03 May, 2011

filter

I was sitting on my stoop on a lovely evening, listening to music. I had just gotten off the phone and thought I might just stay out a bit longer and enjoy the breeze in relative peace, when a cute, little, twenty-something blonde walked up and asked me if I had a light. I told her no and then without taking a step away, she reached into her pocket and pulled out a lighter, herself. Magical. I waited for her to walk away.


She did not walk away however, but stood uncomfortably close to me and started asking me questions. Do I live in the building? Well yes, yes I do. Does she live in the building? Well she used to but now she’s moving out to go to 49th and 9th. How nice for her. What do I do for work, she continues. I work in finance. With a bunch of men? Well yes, there are a bunch of men in finance. What kind of firm? Is it just a couple of guys ‘doing whatever’ and yelling at me to go get their coffee? Aren’t all of the women who work for hedge funds total bitches?

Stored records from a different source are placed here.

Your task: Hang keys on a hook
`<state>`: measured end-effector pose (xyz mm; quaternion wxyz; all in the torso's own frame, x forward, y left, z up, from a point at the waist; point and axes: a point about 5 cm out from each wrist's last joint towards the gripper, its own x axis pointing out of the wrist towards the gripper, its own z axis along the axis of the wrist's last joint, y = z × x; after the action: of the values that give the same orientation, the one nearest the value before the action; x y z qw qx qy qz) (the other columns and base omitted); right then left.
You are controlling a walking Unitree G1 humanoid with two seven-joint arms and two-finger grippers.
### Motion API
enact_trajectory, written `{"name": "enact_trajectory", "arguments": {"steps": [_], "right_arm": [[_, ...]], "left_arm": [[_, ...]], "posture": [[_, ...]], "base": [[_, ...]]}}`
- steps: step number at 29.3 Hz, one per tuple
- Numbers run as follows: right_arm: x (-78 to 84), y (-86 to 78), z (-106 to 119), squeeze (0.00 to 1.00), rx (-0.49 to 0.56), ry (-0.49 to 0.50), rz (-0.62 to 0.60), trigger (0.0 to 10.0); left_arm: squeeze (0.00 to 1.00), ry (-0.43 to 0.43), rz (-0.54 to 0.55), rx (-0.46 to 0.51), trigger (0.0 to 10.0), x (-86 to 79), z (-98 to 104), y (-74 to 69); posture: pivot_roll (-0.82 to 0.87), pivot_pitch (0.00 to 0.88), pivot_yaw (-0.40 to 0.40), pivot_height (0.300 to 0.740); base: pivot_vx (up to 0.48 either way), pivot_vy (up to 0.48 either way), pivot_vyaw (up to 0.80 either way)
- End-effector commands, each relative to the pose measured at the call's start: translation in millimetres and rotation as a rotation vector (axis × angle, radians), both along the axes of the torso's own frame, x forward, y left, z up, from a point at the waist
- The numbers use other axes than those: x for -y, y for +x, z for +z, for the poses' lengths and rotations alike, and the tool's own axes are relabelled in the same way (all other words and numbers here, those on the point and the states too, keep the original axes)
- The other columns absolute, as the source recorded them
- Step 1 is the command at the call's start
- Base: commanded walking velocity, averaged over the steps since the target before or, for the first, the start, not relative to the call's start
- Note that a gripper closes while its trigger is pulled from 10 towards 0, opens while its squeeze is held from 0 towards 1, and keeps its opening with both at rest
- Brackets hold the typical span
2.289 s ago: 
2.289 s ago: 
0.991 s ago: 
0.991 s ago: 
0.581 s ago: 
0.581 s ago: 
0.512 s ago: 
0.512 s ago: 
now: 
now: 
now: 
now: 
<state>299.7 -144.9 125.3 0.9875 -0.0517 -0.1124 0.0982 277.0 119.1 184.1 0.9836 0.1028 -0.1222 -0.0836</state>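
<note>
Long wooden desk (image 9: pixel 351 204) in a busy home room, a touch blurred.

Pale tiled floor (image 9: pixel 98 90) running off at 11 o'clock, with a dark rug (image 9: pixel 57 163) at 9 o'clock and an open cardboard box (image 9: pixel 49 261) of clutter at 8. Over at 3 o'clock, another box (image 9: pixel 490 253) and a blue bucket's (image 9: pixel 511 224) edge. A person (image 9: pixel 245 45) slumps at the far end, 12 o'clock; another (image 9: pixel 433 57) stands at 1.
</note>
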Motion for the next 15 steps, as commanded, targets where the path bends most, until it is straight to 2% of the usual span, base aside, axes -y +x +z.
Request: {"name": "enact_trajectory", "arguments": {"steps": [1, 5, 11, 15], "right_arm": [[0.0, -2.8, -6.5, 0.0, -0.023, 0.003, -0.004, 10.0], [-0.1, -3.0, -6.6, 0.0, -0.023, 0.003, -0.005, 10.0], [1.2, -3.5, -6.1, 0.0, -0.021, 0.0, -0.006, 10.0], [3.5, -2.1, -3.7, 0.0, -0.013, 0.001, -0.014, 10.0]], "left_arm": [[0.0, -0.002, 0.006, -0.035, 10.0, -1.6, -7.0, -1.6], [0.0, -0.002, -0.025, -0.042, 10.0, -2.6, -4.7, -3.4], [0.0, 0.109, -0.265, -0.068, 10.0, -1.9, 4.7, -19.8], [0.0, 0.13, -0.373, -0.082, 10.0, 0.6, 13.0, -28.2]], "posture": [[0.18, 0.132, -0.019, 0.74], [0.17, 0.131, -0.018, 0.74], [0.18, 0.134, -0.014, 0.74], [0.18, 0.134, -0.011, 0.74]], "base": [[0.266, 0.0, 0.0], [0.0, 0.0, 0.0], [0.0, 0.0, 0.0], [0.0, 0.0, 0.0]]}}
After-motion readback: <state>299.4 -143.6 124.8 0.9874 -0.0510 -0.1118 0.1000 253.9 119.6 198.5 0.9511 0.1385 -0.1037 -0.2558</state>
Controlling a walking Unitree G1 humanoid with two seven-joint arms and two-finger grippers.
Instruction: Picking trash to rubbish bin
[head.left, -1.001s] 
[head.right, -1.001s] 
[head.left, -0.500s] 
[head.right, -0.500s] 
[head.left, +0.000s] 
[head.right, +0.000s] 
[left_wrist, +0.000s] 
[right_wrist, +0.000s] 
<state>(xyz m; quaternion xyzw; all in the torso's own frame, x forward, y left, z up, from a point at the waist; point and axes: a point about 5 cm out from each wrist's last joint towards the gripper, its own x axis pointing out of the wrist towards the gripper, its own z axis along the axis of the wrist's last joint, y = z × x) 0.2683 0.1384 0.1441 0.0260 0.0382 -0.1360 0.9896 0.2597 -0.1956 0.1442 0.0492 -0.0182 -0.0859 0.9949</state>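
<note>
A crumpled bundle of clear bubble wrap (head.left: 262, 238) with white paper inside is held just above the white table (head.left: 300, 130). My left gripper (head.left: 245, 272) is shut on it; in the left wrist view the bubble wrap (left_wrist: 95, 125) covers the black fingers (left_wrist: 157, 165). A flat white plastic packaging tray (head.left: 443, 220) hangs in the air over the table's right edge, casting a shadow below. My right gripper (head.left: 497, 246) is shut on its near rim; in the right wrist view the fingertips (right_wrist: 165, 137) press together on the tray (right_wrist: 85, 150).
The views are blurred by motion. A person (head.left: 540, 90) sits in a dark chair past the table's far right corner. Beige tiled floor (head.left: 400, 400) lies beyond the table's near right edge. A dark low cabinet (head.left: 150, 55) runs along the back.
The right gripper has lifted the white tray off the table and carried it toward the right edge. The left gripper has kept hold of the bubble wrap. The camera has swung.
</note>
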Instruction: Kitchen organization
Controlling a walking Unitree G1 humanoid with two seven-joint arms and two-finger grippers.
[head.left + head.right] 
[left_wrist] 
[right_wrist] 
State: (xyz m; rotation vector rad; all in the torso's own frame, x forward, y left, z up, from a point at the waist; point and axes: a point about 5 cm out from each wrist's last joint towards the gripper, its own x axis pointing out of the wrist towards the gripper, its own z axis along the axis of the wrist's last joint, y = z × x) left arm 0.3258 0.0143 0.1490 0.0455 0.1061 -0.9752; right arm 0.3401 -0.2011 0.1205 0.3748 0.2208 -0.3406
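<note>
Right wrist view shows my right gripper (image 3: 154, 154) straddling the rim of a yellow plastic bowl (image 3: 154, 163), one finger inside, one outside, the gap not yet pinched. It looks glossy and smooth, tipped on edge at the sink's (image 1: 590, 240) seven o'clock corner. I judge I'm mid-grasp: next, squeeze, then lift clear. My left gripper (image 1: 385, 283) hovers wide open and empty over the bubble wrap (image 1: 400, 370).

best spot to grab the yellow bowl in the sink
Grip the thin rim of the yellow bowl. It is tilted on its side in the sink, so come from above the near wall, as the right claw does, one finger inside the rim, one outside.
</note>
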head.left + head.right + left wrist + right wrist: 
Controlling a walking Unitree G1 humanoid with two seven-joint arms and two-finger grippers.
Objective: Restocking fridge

Important to note here, that I am a woman who works for a hedge fund. Also important to note, is the fact that I am not a bitch and do not work for a couple of guys who do whatever and yell at me to get their coffee. She was completely and happily oblivious to how offensive she was starting to become. As she went on sucking the air out of my dance area, she tried to light her cigarette.


Click went the lighter and I watched her cheeks cave in as she took the first drag. O no, wait…there was no first drag.


“I must have packed these really well”, she says.


I noticed she was lighting the filter and attempted to draw this to her attention. She ignored me and began a second attempt at igniting her nicotine filled implement. “You’re lighting the filter”, I said again. “Wow, I really packed these tight!” she replied, ignoring my advice that she turn it around and light the correct end. As she went in for the third attempt – without bothering to step back even an inch from her encroaching position – I became more forceful in telling her that she was, in fact, lighting the wrong end of the cigarette while simultaneously running over with stupid, uninformed comments.


By the time she listened to me, she had tobacco in her teeth from all of the fake inhaling. She threw the cancer stick on the ground and proceeded to get another and then began the same routine again.


“I would never, ever want to work for a hedge fund with a bunch of guys and bitchy girls.”


I retorted that she had obviously made some extremely wise career decisions. Turns out she’s a pharmaceutical rep. The kind that was most likely a cheerleader in high school and who was recruited to look cute and perky, show a lot of skin, flirt with drab, wrinkled, bespectacled doctors and whose main instruction is to try not to fuck things up too much.


At this point, I was more amused than annoyed as she maintained that she “wasn’t that drunk, for real” and continued her idiotic criticism of a world she knows nothing about. However the wind was stolen from my sails as she interrupted herself in mid-sentence and trotted off to tell a girl who had just walked out of the building that she loooooooved her. Good talk.